The other approach employed is the dirge, eschewing the more melancholic tendencies heard in the Pacific Northwest and instead using the less-intensified music to accentuate the emotional disturbances communicated throughout the album. On these tracks, Nightbringer utilizes a form of tempo variation in which tremolo picking is stretched over slower drumming in the same way that a canvas is stretched over its frame. The resulting music appears pushed beyond its own limits and thusly provides the listener with merely the illusion of respite between the more cacophonous pieces.
If a criticism has to be made, it is that Apocalypse Sun ultimately loses a bit of focus within its 66 minutes, due not to the existence of mediocre material (there is none), but more so to the album’s immense scope. Thankfully, the closing trio of “Nephal- The Seat of Pan-Daimonium,” “The Utterance of Kasab’el,” and “Fount of the Nighted God-Head” back-loads the album with ferocious quality. The first is an absolutely wild ride that sees the band using every tool at their disposal to provide not only the album’s best track but also its most intense. The second is the poisoned deep breath before the plunge, and the third is the extended death rattle, bleeding with finality but very much not with a happy ending.
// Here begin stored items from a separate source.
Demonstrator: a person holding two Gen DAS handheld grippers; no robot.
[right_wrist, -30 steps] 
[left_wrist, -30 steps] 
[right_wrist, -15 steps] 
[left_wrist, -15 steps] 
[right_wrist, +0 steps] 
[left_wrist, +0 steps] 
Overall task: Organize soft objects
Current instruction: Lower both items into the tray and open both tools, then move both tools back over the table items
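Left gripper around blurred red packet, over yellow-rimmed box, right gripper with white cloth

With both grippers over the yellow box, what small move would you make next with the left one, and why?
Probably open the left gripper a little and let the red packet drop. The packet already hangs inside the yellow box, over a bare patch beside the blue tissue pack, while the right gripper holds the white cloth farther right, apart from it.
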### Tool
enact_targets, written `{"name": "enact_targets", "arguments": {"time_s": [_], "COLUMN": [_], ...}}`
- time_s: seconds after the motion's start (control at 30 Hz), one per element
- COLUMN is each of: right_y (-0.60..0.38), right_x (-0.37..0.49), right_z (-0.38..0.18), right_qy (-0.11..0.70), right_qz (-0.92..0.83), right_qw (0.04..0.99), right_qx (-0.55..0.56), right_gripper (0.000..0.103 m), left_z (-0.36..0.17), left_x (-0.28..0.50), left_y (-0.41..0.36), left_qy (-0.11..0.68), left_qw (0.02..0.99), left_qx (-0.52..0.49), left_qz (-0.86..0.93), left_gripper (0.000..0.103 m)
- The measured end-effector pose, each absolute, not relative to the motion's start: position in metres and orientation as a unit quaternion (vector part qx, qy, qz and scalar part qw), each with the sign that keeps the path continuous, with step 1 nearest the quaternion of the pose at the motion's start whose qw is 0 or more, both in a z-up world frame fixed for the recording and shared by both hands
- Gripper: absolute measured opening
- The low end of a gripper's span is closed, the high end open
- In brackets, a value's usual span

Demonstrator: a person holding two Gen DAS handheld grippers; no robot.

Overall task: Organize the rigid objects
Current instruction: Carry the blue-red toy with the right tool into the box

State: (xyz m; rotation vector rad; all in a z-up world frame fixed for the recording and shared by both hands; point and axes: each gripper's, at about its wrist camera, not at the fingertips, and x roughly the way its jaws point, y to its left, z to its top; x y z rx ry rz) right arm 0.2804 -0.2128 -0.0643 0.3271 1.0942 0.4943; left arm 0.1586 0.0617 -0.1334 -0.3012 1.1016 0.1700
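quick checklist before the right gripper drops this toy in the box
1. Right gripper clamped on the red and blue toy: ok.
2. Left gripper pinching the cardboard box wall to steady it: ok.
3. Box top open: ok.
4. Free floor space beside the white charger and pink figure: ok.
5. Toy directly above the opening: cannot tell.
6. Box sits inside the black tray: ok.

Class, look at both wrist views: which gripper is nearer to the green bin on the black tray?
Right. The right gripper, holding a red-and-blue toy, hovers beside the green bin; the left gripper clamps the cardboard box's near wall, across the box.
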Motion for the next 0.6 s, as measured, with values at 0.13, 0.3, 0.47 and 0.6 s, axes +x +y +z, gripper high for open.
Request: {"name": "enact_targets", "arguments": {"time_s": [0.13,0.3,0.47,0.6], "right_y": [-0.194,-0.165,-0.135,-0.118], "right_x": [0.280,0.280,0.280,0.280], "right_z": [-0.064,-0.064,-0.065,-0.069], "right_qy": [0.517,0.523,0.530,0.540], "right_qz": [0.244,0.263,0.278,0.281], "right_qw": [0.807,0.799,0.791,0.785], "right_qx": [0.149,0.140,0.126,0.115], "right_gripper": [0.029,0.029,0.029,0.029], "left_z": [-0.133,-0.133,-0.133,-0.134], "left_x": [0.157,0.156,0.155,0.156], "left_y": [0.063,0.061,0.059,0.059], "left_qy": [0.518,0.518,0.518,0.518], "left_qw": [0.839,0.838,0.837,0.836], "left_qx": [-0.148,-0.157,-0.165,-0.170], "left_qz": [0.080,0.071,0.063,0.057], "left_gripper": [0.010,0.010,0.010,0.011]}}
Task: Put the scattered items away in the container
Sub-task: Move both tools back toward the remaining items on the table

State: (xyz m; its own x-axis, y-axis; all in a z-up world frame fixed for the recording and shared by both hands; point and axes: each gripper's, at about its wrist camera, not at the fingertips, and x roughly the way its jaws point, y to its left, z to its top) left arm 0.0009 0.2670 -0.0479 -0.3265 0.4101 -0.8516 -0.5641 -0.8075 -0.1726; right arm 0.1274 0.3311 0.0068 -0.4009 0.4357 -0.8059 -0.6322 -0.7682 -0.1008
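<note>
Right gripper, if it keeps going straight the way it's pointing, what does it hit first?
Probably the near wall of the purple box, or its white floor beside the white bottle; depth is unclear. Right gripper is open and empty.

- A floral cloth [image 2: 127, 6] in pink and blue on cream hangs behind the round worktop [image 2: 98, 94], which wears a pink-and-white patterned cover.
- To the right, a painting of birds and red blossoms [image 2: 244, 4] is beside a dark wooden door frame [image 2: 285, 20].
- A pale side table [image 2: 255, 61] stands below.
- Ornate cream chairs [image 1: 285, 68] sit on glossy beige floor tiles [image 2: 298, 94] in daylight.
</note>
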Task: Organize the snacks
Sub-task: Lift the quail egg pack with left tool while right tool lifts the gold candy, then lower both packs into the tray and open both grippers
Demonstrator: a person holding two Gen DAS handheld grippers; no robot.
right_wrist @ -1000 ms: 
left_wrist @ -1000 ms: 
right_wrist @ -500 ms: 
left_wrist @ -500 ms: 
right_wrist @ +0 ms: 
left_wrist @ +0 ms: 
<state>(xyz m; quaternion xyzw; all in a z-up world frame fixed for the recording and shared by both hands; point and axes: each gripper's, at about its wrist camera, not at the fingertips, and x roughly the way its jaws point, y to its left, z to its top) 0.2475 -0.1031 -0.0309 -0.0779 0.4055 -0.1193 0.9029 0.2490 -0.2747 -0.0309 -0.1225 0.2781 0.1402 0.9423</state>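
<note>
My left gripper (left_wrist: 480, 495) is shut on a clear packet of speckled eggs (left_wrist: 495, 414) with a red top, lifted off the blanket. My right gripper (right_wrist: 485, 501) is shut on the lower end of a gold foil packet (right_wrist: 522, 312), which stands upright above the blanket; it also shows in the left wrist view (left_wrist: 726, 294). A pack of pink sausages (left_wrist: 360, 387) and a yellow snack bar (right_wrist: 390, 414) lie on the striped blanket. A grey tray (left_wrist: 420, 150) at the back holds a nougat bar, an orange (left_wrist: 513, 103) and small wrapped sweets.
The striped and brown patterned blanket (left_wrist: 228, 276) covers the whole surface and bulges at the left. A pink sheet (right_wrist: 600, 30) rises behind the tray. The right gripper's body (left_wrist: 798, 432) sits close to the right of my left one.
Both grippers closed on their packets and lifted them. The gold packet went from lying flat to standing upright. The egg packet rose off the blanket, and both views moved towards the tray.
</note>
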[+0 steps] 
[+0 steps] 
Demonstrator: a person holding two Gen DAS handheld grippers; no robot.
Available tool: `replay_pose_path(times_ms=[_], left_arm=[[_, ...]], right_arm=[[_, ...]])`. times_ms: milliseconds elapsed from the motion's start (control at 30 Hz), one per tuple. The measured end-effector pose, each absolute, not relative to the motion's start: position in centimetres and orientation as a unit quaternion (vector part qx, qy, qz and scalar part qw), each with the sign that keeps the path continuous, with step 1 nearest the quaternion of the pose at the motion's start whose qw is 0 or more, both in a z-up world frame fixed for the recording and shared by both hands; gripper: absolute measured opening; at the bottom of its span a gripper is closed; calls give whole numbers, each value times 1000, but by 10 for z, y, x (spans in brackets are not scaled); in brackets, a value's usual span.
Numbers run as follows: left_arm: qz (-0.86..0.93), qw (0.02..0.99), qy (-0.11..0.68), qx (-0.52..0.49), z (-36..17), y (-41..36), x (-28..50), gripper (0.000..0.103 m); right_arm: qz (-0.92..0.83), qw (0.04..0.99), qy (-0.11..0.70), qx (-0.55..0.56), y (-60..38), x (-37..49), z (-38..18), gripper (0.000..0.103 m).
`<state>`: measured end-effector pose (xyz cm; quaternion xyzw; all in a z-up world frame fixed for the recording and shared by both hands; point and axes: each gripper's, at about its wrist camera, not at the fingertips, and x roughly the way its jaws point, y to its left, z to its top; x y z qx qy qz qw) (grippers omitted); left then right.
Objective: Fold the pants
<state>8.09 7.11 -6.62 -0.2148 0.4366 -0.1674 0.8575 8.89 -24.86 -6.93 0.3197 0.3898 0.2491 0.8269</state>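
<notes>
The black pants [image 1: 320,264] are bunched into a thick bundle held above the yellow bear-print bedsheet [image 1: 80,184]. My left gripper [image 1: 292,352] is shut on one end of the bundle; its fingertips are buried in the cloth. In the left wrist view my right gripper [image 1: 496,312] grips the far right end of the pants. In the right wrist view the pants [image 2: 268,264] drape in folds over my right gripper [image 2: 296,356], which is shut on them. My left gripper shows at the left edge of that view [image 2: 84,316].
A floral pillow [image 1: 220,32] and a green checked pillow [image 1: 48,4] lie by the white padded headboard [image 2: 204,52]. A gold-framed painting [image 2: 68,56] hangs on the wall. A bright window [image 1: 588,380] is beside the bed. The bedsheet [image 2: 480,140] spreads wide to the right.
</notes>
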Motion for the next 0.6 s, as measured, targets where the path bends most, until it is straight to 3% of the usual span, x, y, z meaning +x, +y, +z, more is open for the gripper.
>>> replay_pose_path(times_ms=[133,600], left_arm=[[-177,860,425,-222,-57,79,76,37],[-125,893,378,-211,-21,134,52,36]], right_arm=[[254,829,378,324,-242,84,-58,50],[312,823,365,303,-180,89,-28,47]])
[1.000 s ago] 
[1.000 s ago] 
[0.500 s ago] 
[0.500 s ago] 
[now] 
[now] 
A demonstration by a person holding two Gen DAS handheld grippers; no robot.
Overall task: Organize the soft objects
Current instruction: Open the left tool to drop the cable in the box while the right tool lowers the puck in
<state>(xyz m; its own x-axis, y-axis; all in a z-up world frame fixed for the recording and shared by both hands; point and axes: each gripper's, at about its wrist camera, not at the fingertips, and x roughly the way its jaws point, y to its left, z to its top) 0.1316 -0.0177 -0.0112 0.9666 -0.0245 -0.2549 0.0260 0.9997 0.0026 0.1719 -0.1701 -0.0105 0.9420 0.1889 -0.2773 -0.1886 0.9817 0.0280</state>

Apocalypse Sun might stop short of the masterpiece tag — it isn’t quite Foulest Semen of a Sheltered Elite — but it is easily one of the best black metal albums of recent memory, standing particularly unique amongst Nightbringer’s USBM peers. Essential to even the most stubborn of the corpse-painted hordes, this record will create that special kind of venomous joy that only a truly top notch black metal album can provide. In other words, from the first furious introduction of the swarm, you will just know.
If you require more convincing, know this: I have already purchased my copy.